I mean, yes, many of us suspected, and there's a reason for it. Without the SA, what possible motive would you have to harm a child, right? A child you're related to, no less. So the reason we suspected it is because it makes sense, in the context of the crime. It makes the crime make sense. It frames the crime into something we understand a little bit more. It's still a senseless crime. We're still angry. Like nearly every case here, the victim didn't deserve it, and there just isn't enough justice in the world to cover every case on WS.
 
BBM
I agree with those who say that the DP is "the easy way out," and I can't fathom why anyone would choose to exist caged up in what must be misery rather than just die peacefully--or at least not in the violent, horrendous way of their victims. IMO, LWPP is worse punishment than death; however, Bundy changed my mind about the DP. (I also do not wish to start a debate about TB or the DP, just referencing the source of my opinion.) Maybe it's because I was a teen in Seattle during the time of TB's murders there, but he scarred me, and, unfortunately, he pops up in my thoughts far more frequently than I'd like. His crime sprees are my frame of reference anytime I think about sick, evil, depraved murderers / necrophiles, such as AW. Because of TB's TWO ESCAPES and resulting crimes, I fear escape more than release by "some nut job;" although both are possible because they have happened before. IMO, if AW ever escaped or somehow was released (maybe accidentally), he would sexually assault, torture, kill and desecrate again. MOO.
Ted Bundy - Wikipedia
"Facing murder charges in Colorado, he [Bundy] engineered two dramatic escapes and committed further assaults, including three murders, before his ultimate recapture in Florida in 1978."

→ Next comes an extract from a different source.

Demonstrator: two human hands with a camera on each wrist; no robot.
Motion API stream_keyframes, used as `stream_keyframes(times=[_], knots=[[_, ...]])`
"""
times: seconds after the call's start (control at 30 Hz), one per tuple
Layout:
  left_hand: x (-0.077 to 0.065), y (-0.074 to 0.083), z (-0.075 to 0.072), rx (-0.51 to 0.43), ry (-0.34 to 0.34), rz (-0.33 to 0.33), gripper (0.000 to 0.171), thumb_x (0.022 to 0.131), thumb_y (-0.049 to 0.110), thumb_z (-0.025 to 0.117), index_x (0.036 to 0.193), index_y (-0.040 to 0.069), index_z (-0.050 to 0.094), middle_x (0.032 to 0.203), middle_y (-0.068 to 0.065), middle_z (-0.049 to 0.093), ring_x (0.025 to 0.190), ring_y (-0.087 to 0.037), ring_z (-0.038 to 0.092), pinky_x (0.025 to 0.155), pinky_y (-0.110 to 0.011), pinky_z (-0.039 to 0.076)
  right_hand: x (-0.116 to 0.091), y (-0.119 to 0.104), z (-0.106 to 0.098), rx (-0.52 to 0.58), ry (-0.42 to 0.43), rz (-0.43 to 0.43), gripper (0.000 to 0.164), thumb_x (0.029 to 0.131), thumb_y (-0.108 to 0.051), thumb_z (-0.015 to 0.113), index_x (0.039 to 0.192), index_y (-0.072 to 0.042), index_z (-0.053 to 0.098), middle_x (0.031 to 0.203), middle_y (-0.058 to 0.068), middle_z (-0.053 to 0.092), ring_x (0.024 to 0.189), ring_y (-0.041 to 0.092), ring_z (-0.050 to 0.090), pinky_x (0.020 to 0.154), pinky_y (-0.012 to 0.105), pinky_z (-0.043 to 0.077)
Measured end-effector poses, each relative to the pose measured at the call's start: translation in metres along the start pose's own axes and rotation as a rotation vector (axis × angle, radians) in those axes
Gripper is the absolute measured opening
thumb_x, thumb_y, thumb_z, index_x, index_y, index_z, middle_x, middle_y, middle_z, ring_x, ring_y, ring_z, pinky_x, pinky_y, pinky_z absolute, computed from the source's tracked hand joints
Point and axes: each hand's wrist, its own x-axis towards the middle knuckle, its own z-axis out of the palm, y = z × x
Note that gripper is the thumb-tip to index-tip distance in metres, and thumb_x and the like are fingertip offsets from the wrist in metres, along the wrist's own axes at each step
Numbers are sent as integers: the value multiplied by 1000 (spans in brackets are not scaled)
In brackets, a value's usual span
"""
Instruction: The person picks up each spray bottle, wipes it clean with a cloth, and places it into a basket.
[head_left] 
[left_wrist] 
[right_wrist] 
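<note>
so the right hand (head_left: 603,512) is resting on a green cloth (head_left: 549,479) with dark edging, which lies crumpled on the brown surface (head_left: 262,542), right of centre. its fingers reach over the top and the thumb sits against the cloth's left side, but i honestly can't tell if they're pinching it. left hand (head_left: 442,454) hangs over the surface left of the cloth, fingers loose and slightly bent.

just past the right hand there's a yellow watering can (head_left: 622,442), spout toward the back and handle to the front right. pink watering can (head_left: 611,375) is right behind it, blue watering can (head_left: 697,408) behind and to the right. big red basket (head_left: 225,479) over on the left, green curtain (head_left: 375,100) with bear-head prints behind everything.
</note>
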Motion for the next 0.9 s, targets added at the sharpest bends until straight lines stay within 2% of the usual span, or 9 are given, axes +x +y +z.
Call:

I also do not want to get into the subject of the D P so I will just say that I thought of escape as well, as you mentioned with TB. I think in some ways a victim (who is alive) may rest easier when they know escape nor release can happen and the prisoner executed. It may be a terrible thing to say but I am sure many in the US breathed a sigh of relief when Dahmer was killed in prison just due to the knowledge of his depraved atrocious crimes.

The fear as you state of TB and others is a real thing, and not even just for the victims, albeit 100 times worse for them. TB was a scary depraved wolf disguised as a sheep. The fear of AW would be the same were he to escape or be released even if sentenced to LWOP, which he will be I have little doubt.

Releases have happened as have escapes. I agree AW would absolutely do this again if he got out, to do this at 21 to a child, a relative no less, makes me sure of it.

I think of JP in the JC case. While it has to bring some ease he is behind bars for life, the fact remains he is alive and kicking and I imagine one would always be aware of that on some level.

I guess it is all a moot point here because they took the DP off of the table in exchange for her location.